Abstract: Cognitive and emotional processes are shaped by the dynamic integration of brain and body. A major channel of interoceptive information comes from the heart, where phasic signals are conveyed to the brain to indicate how fast and strong the heart is beating.  This talk will detail how cardiac afferent signals can interact with neuronal mechanisms to alter emotion processing.
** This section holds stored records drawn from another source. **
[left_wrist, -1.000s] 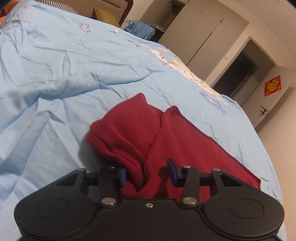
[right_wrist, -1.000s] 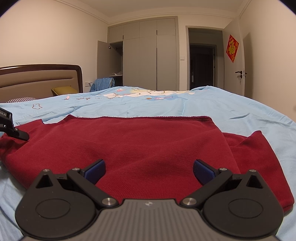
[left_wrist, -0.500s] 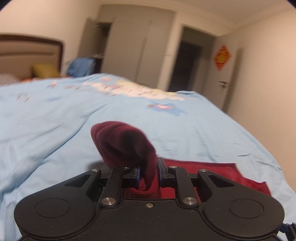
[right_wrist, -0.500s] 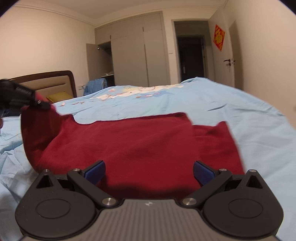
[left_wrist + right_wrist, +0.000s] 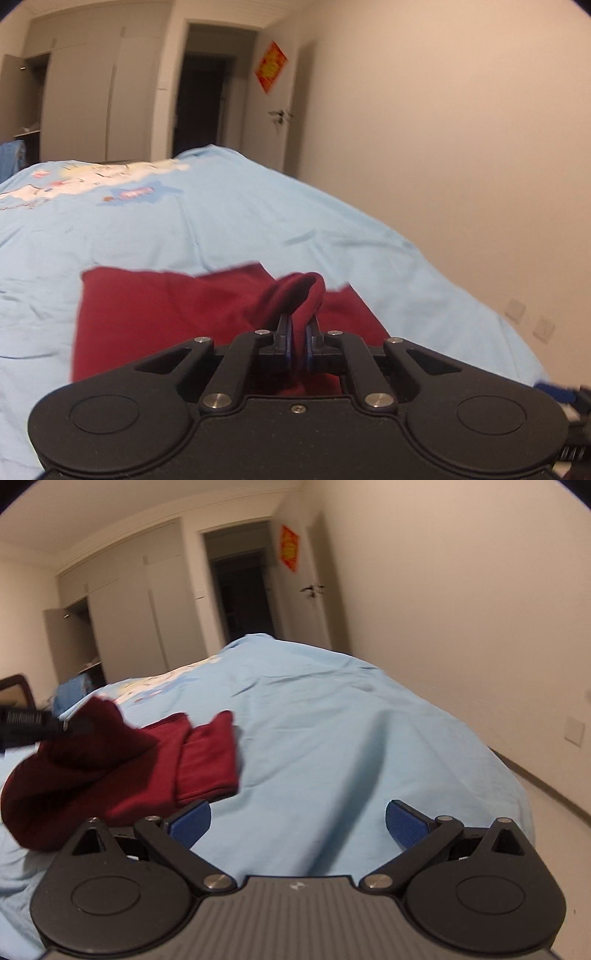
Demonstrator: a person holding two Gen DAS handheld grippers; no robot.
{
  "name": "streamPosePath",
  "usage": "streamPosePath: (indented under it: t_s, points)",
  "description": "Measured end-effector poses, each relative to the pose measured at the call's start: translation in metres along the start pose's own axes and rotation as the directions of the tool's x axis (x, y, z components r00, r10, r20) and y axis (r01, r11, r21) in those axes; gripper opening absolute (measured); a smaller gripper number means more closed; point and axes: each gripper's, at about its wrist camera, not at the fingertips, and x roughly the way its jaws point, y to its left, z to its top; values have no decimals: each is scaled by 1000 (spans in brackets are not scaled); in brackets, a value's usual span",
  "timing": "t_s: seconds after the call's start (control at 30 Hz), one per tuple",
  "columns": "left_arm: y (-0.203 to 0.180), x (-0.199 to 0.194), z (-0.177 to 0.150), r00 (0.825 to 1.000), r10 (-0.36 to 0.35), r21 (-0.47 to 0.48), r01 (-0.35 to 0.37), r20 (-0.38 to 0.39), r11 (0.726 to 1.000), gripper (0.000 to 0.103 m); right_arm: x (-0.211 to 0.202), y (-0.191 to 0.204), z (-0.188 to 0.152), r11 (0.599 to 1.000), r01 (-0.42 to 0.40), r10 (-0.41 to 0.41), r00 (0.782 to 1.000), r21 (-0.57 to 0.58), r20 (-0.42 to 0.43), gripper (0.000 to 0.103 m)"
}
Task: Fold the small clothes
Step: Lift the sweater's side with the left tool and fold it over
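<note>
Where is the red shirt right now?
The red shirt lies on the blue bedsheet, left in the right wrist view, one end pinched in the left tool.

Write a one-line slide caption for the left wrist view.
Left gripper shut on a bunched fold of the dark red garment, lifted above the light blue bedsheet.

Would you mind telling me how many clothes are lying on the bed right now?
1. A single red garment lies on the blue bedsheet, one end pinched and lifted by the left gripper. The right gripper is open beside it. Others may be out of view.
</note>
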Motion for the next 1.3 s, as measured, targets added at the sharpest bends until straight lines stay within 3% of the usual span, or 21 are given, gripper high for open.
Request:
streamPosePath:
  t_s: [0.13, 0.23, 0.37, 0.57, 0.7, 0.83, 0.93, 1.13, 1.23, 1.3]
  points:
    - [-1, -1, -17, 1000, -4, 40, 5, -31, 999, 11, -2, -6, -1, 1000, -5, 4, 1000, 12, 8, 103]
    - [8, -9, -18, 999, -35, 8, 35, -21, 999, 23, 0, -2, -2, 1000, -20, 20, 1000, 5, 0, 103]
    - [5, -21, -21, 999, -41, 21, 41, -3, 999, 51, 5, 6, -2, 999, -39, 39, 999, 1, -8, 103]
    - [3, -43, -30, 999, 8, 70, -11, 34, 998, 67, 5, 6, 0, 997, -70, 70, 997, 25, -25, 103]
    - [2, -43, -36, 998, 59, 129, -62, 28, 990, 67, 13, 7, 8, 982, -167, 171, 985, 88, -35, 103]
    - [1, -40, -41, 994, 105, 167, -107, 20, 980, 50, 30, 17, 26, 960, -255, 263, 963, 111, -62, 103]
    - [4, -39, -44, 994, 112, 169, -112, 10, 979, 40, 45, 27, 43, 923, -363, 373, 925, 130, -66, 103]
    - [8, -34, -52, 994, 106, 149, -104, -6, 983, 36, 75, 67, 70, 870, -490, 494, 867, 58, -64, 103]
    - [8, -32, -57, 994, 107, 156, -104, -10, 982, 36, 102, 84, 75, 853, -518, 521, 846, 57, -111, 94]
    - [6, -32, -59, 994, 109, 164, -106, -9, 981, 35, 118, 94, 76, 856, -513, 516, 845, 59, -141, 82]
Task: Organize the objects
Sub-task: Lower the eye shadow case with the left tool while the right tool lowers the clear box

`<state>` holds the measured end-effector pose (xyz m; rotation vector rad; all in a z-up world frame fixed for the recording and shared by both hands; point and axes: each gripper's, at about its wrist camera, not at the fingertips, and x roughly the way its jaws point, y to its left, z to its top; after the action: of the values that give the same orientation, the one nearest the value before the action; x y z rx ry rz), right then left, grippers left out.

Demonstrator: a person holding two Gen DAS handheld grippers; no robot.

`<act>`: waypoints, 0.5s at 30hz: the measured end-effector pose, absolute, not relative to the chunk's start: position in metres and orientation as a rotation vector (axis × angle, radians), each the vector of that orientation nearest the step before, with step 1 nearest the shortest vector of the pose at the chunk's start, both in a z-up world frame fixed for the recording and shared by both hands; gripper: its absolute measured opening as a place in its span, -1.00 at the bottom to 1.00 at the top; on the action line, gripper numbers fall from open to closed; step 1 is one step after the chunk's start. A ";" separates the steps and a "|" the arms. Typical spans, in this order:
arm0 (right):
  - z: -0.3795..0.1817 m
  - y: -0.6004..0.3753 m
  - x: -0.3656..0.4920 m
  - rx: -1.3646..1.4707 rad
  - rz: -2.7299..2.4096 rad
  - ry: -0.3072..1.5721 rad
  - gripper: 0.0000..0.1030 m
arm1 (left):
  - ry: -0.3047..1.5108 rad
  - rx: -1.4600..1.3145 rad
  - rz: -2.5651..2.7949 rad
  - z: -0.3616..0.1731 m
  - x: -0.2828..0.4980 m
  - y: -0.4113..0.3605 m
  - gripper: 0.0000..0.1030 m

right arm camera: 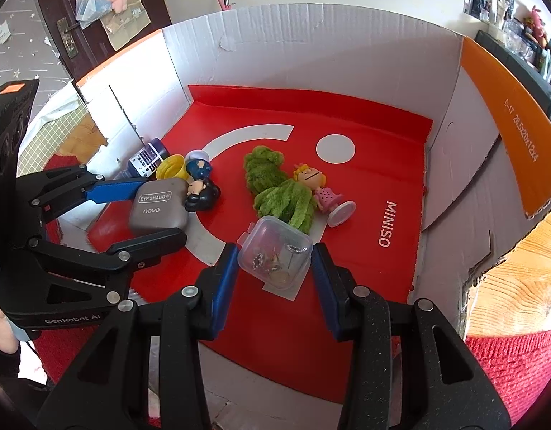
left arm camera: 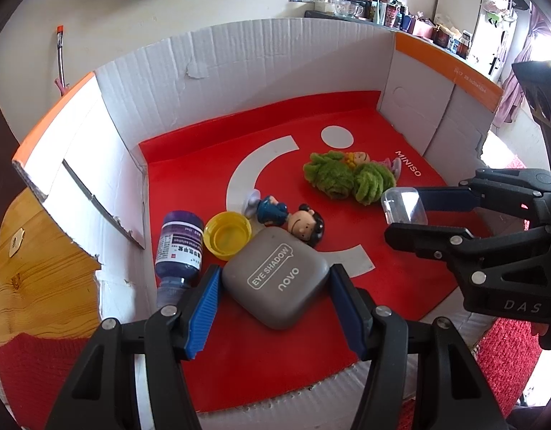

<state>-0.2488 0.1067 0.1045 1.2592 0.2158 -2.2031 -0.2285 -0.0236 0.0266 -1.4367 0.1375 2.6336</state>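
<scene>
Cardboard box (left arm camera: 239,57) holds everything. Eyeshadow case (left arm camera: 275,279) near front left; bottle (left arm camera: 180,247) left of it, cap (left arm camera: 228,234) and boy figurine (left arm camera: 293,218) just behind. Plush (left arm camera: 347,179) mid-right, girl figurine (right arm camera: 322,190) beside it, clear container (right arm camera: 275,254) in front.

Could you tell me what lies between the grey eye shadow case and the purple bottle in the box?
The yellow cap sits between the eye shadow case and the purple bottle, clearest in the left wrist view.
</scene>
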 end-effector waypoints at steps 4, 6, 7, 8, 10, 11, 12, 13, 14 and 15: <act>0.105 0.105 -0.248 1.261 -2.198 0.209 -0.21 | 0.130 -1.438 2.631 0.026 -0.229 -0.023 0.21; 0.105 0.104 -0.248 1.263 -2.195 0.205 -0.21 | 0.120 -1.441 2.624 0.026 -0.229 -0.024 0.21; 0.105 0.103 -0.248 1.264 -2.194 0.202 -0.21 | 0.118 -1.441 2.623 0.027 -0.229 -0.024 0.21; 0.105 0.103 -0.247 1.265 -2.192 0.199 -0.21 | 0.118 -1.441 2.622 0.027 -0.229 -0.024 0.21; 0.105 0.103 -0.248 1.267 -2.188 0.189 -0.20 | 0.119 -1.441 2.620 0.027 -0.229 -0.024 0.22; 0.105 0.103 -0.248 1.267 -2.187 0.186 -0.20 | 0.120 -1.441 2.619 0.027 -0.228 -0.025 0.22; 0.105 0.103 -0.248 1.268 -2.185 0.184 -0.19 | 0.119 -1.441 2.618 0.028 -0.227 -0.024 0.22; 0.105 0.103 -0.248 1.268 -2.183 0.183 -0.18 | 0.118 -1.441 2.618 0.028 -0.227 -0.025 0.22; 0.105 0.103 -0.247 1.268 -2.183 0.181 -0.16 | 0.117 -1.441 2.616 0.028 -0.226 -0.025 0.22; 0.106 0.103 -0.247 1.267 -2.181 0.180 -0.15 | 0.116 -1.441 2.615 0.029 -0.226 -0.025 0.22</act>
<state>-0.2467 0.1032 0.1058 1.2672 0.1796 -2.1813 -0.2259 -0.0248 0.0287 -1.4415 0.1158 2.6145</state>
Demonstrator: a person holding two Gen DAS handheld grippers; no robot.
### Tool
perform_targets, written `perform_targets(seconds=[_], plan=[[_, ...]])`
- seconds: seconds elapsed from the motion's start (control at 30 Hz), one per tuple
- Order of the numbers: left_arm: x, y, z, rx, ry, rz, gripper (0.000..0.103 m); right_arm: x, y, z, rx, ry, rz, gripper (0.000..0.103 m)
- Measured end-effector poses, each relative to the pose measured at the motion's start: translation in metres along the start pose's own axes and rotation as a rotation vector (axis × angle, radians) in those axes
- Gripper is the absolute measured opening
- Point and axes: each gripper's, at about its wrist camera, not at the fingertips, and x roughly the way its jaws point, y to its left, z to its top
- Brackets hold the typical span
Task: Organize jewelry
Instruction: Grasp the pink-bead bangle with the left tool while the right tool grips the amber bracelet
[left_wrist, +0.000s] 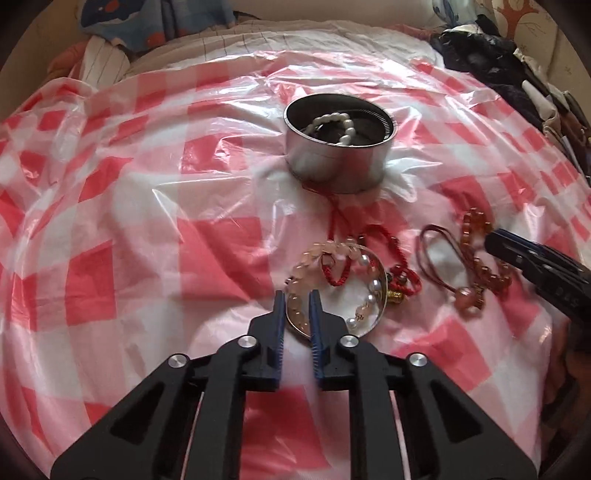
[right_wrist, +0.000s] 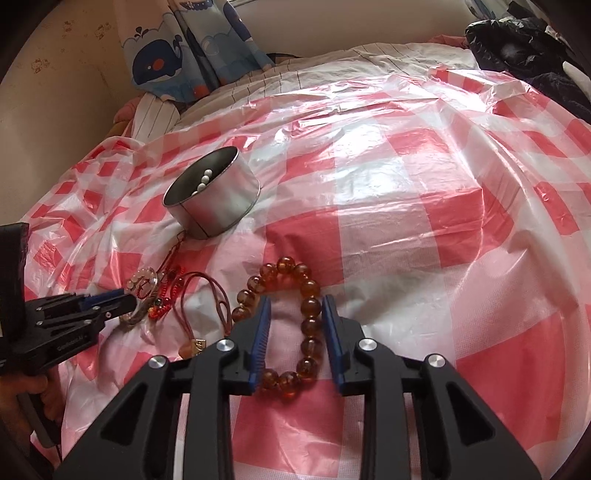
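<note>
A bed (right_wrist: 369, 62) carries everything, spread with a crinkled red-and-white checked plastic sheet (right_wrist: 406, 184). On the sheet, ahead and left of the right hand-held gripper (right_wrist: 297, 306), stands a round metal tin (right_wrist: 221, 206). An amber bead bracelet (right_wrist: 306, 332) lies between its fingers; red cords (right_wrist: 173, 291), a brown cord (right_wrist: 207, 295) and a pale bead bracelet (right_wrist: 142, 286) lie to its left.

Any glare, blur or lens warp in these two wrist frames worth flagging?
Left wrist: strong fisheye bowing, dark corners; glare streaks on the checked plastic sheet; the right gripper is smeared. Right wrist: same warp; a bright washed-out patch on the sheet right of the metal tin; amber bead bracelet sharp.
</note>
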Motion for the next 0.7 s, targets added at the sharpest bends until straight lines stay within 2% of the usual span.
perform_targets(seconds=[0.2,0.37,0.43,0.47,0.53,0.57,0.7], plan=[[-0.044,-0.003,-0.012,-0.001,-0.078,-0.063,0.007,-0.004,-0.014,0.0,0.081,-0.015,0.043,0.027],[-0.07,0.018,-0.007,-0.082,-0.152,-0.141,0.007,-0.005,-0.014,0.001,0.08,-0.018,0.037,0.027],[-0.075,0.022,-0.004,-0.088,-0.167,-0.139,0.007,-0.004,-0.014,0.001,0.08,-0.017,0.037,0.027],[-0.074,0.022,-0.002,-0.083,-0.157,-0.118,0.007,-0.004,-0.013,0.001,0.079,-0.013,0.036,0.027],[-0.066,0.019,-0.002,-0.025,-0.114,-0.007,0.007,-0.003,-0.014,0.001,0.079,-0.008,0.036,0.027],[-0.063,0.021,-0.003,-0.017,-0.101,0.023,0.007,-0.004,-0.014,0.001,0.08,-0.008,0.037,0.027],[-0.048,0.024,-0.007,0.03,-0.012,0.107,0.007,0.0,-0.017,0.001,0.101,0.003,0.051,0.029]])
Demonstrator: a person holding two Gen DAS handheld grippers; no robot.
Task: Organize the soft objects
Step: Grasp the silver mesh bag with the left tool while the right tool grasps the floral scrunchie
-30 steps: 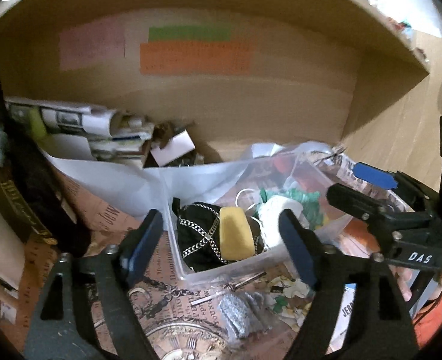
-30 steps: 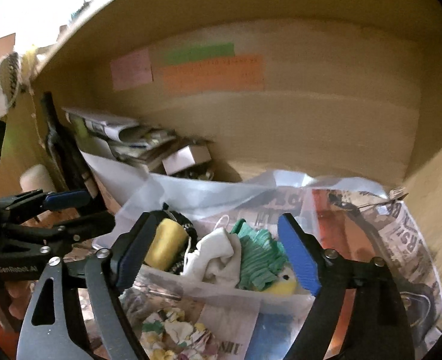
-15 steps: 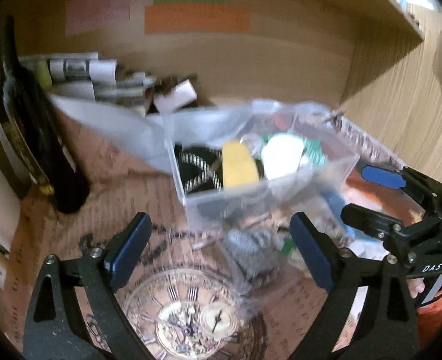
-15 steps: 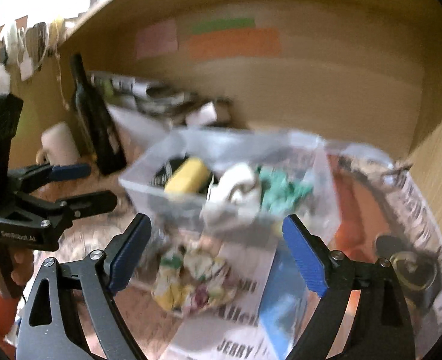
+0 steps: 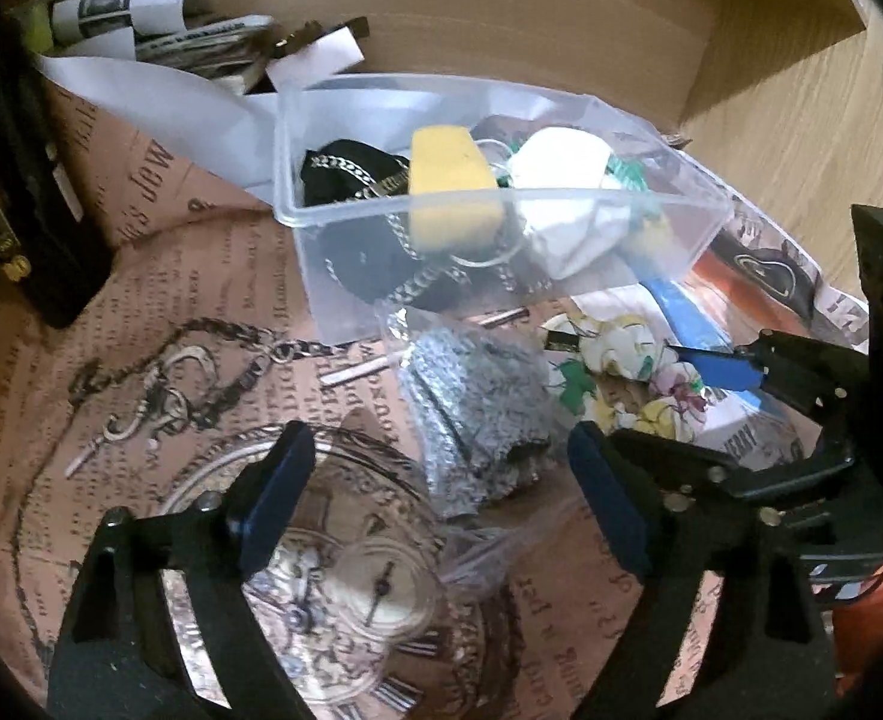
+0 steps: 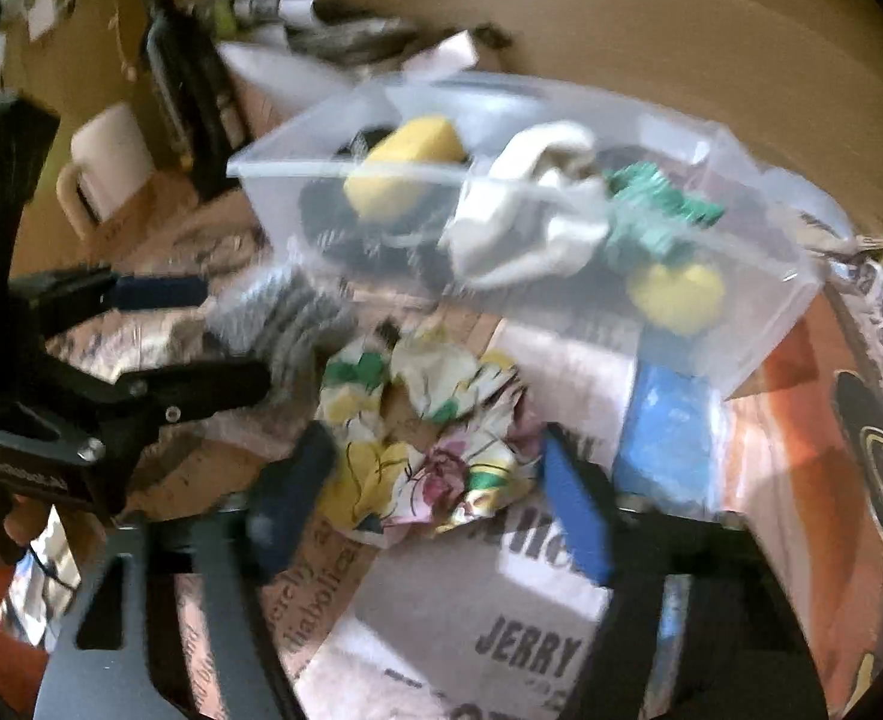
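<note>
Clear plastic bin (image 5: 315,252): stood on a printed paper covering (image 5: 213,276) inside a wooden shelf bay, near the back wall. Contents, as far as they could be told: 1 yellow sponge (image 5: 450,180), 1 white cloth (image 5: 567,180), 1 green crinkled item (image 6: 651,210), 1 black item with a metal chain (image 5: 345,171), and 1 further yellow piece (image 6: 675,294) low in the corner of the bin.

Grey knitted cloth in a clear bag (image 5: 477,402): lay on the covering just in front of the bin, outside it.

Floral cloth (image 6: 429,438): crumpled, white with yellow, green and pink print, lay beside the grey cloth and in front of the bin, also outside it.

Left gripper (image 5: 435,498): pointed steeply downward over the covering, jaws closing but apart. The near edge of the bagged grey cloth lay between the blue pads (image 5: 273,498); they did not press on it.

Right gripper (image 6: 435,504): also pointed downward, jaws closing. The floral cloth sat between the 2 fingers; the view was blurred, and the pads appeared just clear of the fabric, not yet clamped.

Other items: 1 dark bottle (image 5: 39,222) upright at the left; 1 pale mug (image 6: 105,168) beside it; folded papers (image 5: 159,36) at the back; 1 loose chain with a clasp (image 5: 165,384) on the covering; 1 blue card (image 6: 663,426) under the bin's near corner.
</note>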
This interoceptive channel is disrupted in distinct ways in first episode psychosis, schizophrenia, autism and anxiety; specific interoceptive disturbances may contribute to our understanding of symptoms in these clinical conditions, including dissociation and altered affective processing. The discrete cardiac effects on emotion and cognition have broad relevance to clinical neuroscience, with implications for peripheral treatment targets and behavioural interventions focused on the heart.  

Biography: Sarah Garfinkel is Professor at the Institute of Cognitive Neuroscience, University College London, where she leads the Clinical and Affective Neuroscience Group. She completed her PhD in Experimental Psychology the University of Sussex, before undergoing a fellowship in Psychiatry and Neuroscience at the University of Michigan. At the Brighton and Sussex Medical School she underwent further training in autonomic neuroscience before transitioning to UCL in September 2020. Her current work focuses on brain-body interactions underlying emotion and cognition in clinical groups, with a particular focus on the heart.